(Given information begins)

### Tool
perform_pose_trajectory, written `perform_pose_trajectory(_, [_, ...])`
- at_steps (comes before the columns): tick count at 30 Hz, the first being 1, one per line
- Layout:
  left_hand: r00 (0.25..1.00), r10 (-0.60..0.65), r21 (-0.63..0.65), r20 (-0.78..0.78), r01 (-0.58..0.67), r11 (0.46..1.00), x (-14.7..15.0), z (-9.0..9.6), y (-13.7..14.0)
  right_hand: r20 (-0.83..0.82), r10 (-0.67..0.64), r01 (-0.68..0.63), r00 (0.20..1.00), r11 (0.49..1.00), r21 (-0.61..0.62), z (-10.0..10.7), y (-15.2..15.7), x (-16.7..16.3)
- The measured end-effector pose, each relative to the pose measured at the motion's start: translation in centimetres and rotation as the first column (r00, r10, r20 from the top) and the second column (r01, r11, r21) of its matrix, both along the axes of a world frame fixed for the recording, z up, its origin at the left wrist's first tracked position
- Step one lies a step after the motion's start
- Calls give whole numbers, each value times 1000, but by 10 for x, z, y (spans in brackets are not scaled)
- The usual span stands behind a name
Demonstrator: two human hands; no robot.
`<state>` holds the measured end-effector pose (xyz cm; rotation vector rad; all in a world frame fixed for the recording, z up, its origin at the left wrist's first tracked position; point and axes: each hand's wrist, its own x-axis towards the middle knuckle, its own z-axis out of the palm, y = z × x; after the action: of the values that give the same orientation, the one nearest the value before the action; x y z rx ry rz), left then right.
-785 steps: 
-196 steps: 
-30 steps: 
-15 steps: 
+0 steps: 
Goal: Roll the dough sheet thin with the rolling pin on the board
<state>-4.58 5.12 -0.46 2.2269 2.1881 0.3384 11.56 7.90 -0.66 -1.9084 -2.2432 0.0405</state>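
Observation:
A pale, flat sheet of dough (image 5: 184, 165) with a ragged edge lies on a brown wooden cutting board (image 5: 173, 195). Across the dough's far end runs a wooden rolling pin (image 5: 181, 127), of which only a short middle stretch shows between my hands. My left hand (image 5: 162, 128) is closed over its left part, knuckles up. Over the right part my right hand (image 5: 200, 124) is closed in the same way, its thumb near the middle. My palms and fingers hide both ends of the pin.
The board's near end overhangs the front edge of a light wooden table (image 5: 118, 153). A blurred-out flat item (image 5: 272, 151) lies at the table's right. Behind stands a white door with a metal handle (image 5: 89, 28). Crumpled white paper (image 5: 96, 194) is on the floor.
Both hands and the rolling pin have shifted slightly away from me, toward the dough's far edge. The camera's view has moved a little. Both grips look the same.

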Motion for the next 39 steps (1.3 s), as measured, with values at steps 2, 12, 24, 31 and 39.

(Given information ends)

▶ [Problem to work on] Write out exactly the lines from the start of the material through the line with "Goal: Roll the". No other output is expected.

▶ [Task result]
### Tool
perform_pose_trajectory, written `perform_pose_trajectory(_, [_, ...])`
- at_steps (comes before the columns): tick count at 30 Hz, the first being 1, one per line
- Layout:
  left_hand: r00 (0.25..1.00), r10 (-0.60..0.65), r21 (-0.63..0.65), r20 (-0.78..0.78), r01 (-0.58..0.67), r11 (0.46..1.00), x (-14.7..15.0), z (-9.0..9.6), y (-13.7..14.0)
  right_hand: r20 (-0.83..0.82), r10 (-0.67..0.64), r01 (-0.68..0.63), r00 (0.20..1.00), r11 (0.49..1.00), r21 (-0.61..0.62), z (-10.0..10.7), y (-15.2..15.7), x (-16.7..16.3)
- The measured end-effector pose, each relative to the pose measured at the motion's start: translation in centimetres and rotation as the first column (r00, r10, r20 from the top) and the second column (r01, r11, r21) of its matrix, both along the axes of a world frame fixed for the recording, z up, its origin at the left wrist's first tracked position
- Step one lies a step after the motion's start
- Calls give whole numbers, each value times 1000, but by 10 for x, z, y (spans in brackets are not scaled)
- The usual span stands behind a name
Demonstrator: two human hands; no robot.
`<state>` holds the measured end-effector pose (xyz cm; rotation vector rad; all in a world frame fixed for the recording, z up, its origin at the left wrist's first tracked position; point and axes: each hand's wrist, its own x-axis towards the middle knuckle, its own z-axis out of the palm, y = z × x; after the action: of the values that give the same orientation, the one nearest the value before the action; x y z rx ry rz), left then right.
-785 steps: 
-196 steps: 
-30 steps: 
-15 steps: 
+0 steps: 
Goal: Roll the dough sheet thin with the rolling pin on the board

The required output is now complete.